People have low tolerance for the traits in other people that they don't like in themselves. For example, a person that is aggressive has low tolerance of the aggressiveness of another person (one reason why fights may occur). Another example is that a person who is highly critical of other people notices when other people are highly critical of each other, and tends to criticize this. A person who is suspicious of other people may prescribe ulterior motives to other people. 

A few distinctions: Perceiving one's own traits in places where they may or may not be there. 
  Confronting one's own traits in other people, especially when they are there.
  Evaluating the intentions and character of other people incorrectly, according to one's own traits, especially when they are actually not there.

Inferences: People have an intuitive drive to dislike things that they perceive are bad (whether they are or not) and to challenge them. (A justice principle.)

People's tendency toward the justice principle is fueled by perceived injustices directed at them, but then often re-directed toward other people.

This drive comes from an unconscious assessment of what one learns not to like about one's self, and then displaces to other people, probably to avoid anxiety. 

This learned drive to be critical comes from two possible sources: Explicit (criticism) or implicit (isolation, hardship) evaluations by others; or a natural (really unnatural) absence of some necessity. 

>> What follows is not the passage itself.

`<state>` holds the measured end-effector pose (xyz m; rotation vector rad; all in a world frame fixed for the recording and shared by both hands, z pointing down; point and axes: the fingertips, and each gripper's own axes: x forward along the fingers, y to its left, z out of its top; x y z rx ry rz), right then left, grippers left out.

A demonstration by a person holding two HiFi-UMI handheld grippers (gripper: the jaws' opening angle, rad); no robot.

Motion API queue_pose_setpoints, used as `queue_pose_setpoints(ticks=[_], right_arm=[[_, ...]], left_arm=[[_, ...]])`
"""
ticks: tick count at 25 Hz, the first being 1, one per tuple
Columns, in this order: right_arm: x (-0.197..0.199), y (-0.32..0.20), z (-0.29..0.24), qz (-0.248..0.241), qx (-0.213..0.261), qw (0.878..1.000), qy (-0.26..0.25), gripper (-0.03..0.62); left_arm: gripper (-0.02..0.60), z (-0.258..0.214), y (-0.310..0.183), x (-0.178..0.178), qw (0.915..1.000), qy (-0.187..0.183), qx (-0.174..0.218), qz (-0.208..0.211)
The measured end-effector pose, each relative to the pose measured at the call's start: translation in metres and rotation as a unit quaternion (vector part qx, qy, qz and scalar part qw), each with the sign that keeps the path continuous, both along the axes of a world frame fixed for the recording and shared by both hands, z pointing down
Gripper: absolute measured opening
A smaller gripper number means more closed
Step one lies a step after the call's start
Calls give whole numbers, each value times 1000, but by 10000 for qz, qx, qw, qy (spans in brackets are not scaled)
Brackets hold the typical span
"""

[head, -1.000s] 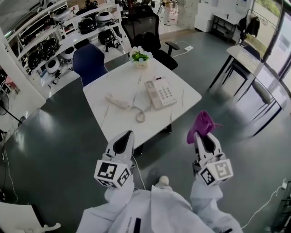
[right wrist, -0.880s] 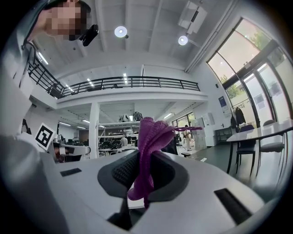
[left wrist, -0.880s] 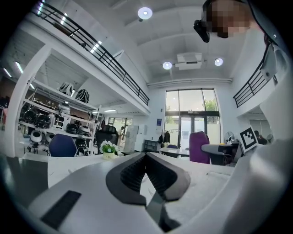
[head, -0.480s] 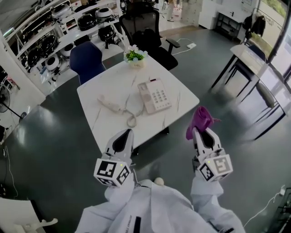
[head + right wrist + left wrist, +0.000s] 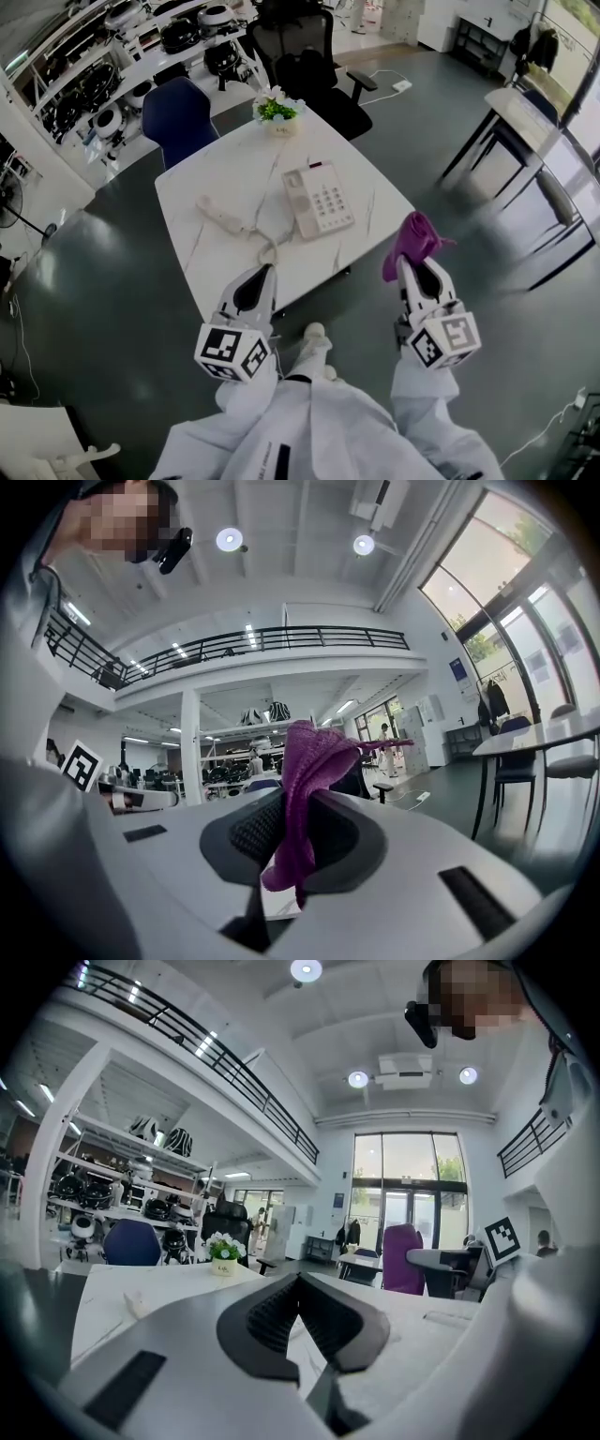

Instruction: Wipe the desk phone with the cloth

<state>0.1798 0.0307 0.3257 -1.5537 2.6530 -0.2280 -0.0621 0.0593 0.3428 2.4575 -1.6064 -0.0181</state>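
A cream desk phone [image 5: 319,200] lies on the white marble-look table [image 5: 216,248], its handset [image 5: 218,214] off the cradle to the left, joined by a coiled cord [image 5: 268,246]. My right gripper [image 5: 413,264] is shut on a purple cloth [image 5: 412,238], which sticks up between its jaws [image 5: 305,780]; it hangs over the floor right of the table's near edge. My left gripper [image 5: 255,284] is shut and empty at the table's near edge; its jaws meet [image 5: 298,1309].
A small flower pot [image 5: 274,111] stands at the table's far end. A blue chair [image 5: 178,117] and a black office chair [image 5: 309,66] stand behind it. Shelves of helmets [image 5: 141,47] line the far left. Another table [image 5: 534,122] is at the right.
The view has closed in on the table, which now sits lower and nearer the grippers. A foot shows between the grippers. Both grippers keep their pose; the cloth stays held.
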Motion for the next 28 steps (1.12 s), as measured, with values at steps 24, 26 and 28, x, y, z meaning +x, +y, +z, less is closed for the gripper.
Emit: queue_pose_setpoints(ticks=[24,26,28], right_arm=[[-51,-164,51,-237,-488,9983,228,41],[-53,-172,57,-268,-539,9979,245,41],[-55,-179,61,-293,-589,9975,270,41]], left_arm=[[-3,71,-155,-19,9953,359,-882,147],[-3,76,-161,-21,9947,366,-950,133],[-3,80,-165,-24,9939,388,-1030,83]])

The reason people get in fights is not only that there are two aggressive people that dislike each other, but there are two aggressive people that see their fault of aggressiveness in the other person, and want to attack their own perceived fault; therefore there is a much deeper emotional context and emotional entanglement. 

Hypercritical people are also perpetuating the same dynamic; they are being critical of others as a way of criticizing the perceived fault of being critical by criticizing most often the inappropriate criticism of others (e.g. that person was rude!)

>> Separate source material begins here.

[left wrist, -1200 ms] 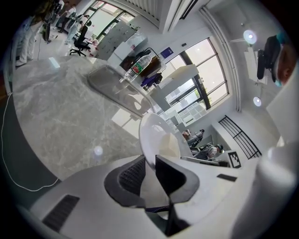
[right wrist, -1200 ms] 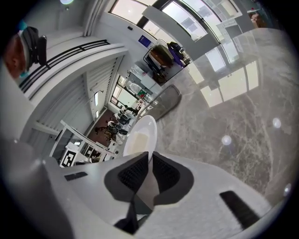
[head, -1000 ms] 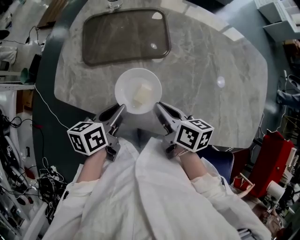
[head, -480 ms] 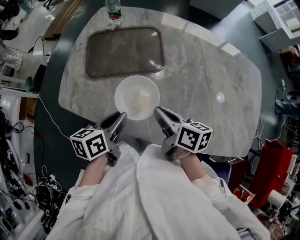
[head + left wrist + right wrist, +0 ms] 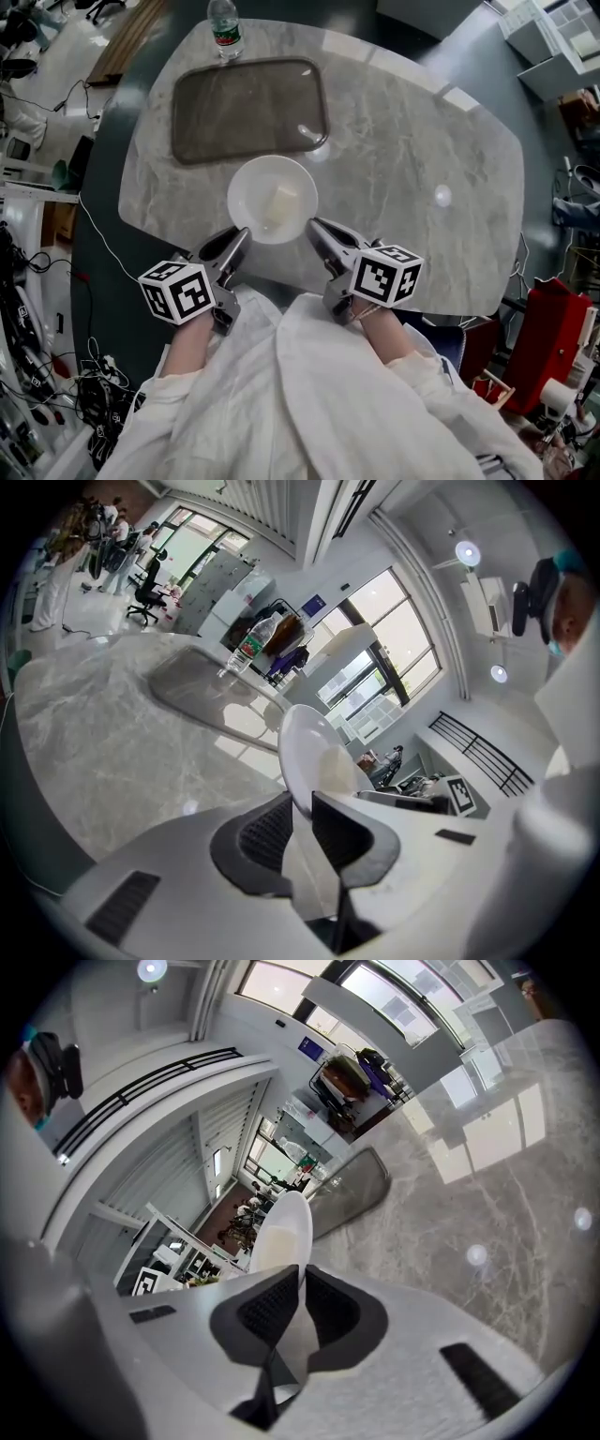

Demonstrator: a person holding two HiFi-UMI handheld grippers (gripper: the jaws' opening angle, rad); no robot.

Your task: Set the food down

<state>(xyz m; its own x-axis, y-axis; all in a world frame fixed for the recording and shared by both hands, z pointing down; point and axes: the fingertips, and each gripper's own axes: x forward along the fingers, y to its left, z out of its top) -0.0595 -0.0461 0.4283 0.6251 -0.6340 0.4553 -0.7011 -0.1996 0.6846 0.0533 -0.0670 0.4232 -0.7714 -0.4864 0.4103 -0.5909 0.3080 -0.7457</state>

Distraction Displacement: Objectification and Verbalization

A person may often be critical or angry about a particular thing, idea, habit or trait of others. For example, "that person is rude", "that person is grouchy" are two verbalized objects of criticism, the objects being grouchiness and rudeness. Distracting displacement is when a grouchy person is obsessed with rude people and a rude person is obsessed with grouchy people. The person who is obsessed with grouchiness is particularly (and suspiciously) not grouchy, but for some reason always points out grouchy people. The person who is obsessed with rudeness is very polite, but grouchy in the morning. This is not to say that grouchiness and rudeness are dialectically opposed, but that personal misgivings of one's own shortcomings have a tendency to be redirected as verbalized complaints of seemingly unrelated behavior in other people. The criticism is displaced, as with convergent displacement, but it is focused on an unrelated trait, not a similar trait, unlike convergent displacement. Whatever is being criticized is probably more emotionally significant than grouchiness. 

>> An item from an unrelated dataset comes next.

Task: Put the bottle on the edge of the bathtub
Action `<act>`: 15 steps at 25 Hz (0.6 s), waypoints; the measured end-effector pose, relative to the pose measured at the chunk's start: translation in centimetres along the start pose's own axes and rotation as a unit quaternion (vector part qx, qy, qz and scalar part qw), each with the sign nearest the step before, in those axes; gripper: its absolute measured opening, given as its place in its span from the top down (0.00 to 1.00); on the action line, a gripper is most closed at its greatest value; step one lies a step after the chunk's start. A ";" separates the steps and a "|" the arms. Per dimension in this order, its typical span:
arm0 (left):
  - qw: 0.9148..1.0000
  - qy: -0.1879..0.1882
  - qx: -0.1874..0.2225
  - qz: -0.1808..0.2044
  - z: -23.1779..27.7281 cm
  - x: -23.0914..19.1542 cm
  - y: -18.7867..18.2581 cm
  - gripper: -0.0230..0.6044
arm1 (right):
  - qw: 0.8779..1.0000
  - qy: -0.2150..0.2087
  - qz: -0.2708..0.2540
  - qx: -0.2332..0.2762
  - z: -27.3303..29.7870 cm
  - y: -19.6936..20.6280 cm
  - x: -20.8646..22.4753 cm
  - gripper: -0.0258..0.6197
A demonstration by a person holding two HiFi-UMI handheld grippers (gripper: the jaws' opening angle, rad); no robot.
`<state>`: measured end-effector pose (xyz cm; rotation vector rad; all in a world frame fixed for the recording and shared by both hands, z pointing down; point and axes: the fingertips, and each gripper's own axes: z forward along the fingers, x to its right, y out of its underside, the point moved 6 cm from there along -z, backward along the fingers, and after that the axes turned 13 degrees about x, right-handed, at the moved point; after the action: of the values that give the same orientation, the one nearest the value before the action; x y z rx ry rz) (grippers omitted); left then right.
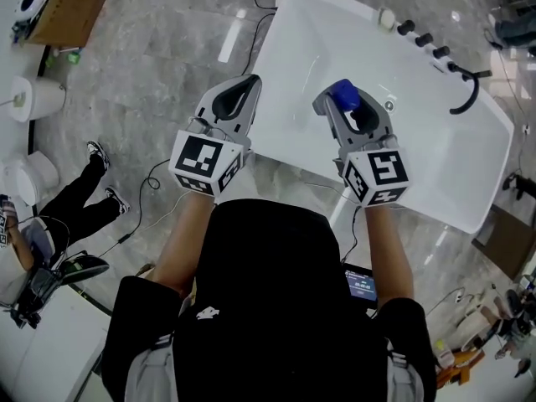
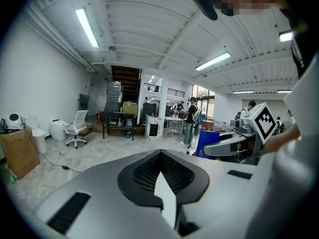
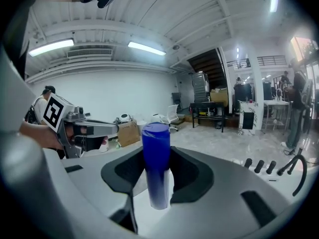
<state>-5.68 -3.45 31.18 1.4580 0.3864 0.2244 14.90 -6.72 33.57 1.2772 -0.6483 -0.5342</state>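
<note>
**A:** Where is the bottle, and who holds it?

**B:** In the head view, the right gripper (image 1: pixel 337 100) sits just right of centre, toward 1 o'clock. Its fingers pinch a slim blue bottle (image 1: pixel 343 94), which stands upright between them in the right gripper view. It hangs over the basin of a white bathtub (image 1: pixel 469 212), not yet on any edge. The left gripper (image 1: pixel 244 86) is at 11 o'clock, over the tub's left rim. Its fingers are pressed together with nothing between them.

**A:** What could go wrong from here?

**B:** Tipping is the main risk, I think. The bottle is tall and narrow, and the rim looks glossy and not very wide. If it is set down leaning, or let go before its base sits flat, it would likely topple — either into the basin or out onto the stone floor (image 1: pixel 167 74).

**A:** Does it matter which edge is picked?

**B:** Probably. The far rim, toward 1 o'clock, already carries three dark knobs (image 1: pixel 423 38) and a black faucet (image 1: pixel 469 95), so a bottle placed there could knock against them. The near rim, running from 6 toward 4 o'clock, looks bare, but the bottle could slide off it if it lands near the lip.

**A:** And the release itself?

**B:** The fingers wrap the bottle closely — if they spread unevenly, or draw back at an angle, one could drag the bottle over.
</note>
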 end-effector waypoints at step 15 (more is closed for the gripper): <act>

This objectification (in terms of gravitating to a specific idea) and verbalization (in terms of both talking for a purpose that is not entirely small talk (there's a point trying to be expressed that could just as well be expressed in any other context, unlike someone's scarf or the weather)) is an example of where an individual's perceived lack of something, possibly brought about or exaggerated by other's criticism or by lacking some necessity, is redirected to something unrelated. For example, if a person lacks punctuation, he may constantly bring up the notion of poor grammar in other people, as others have told him he has good grammar. There is most likely a reason the person brings up the specific distracting topic, but it is not clear why it is that specific unrelated topic (even to the person who is bringing it up), as it is the result of complex personal circumstance. In effect the weight of a perceived fault (likely unconscious) is compensated for by something else; and since it is socially unacceptable to brag all the time, this personal strength is usually reinvented as another person's fault. This is like a person who thinks his own furniture is awful, but thinks that he owns nice utensils, and then points out how rotten everyone else's utensils are. Abstractly, the emotional strength of a person's conscious or unconscious feelings of lacking something is proportional to the extent they verbalize a seemingly unrelated object.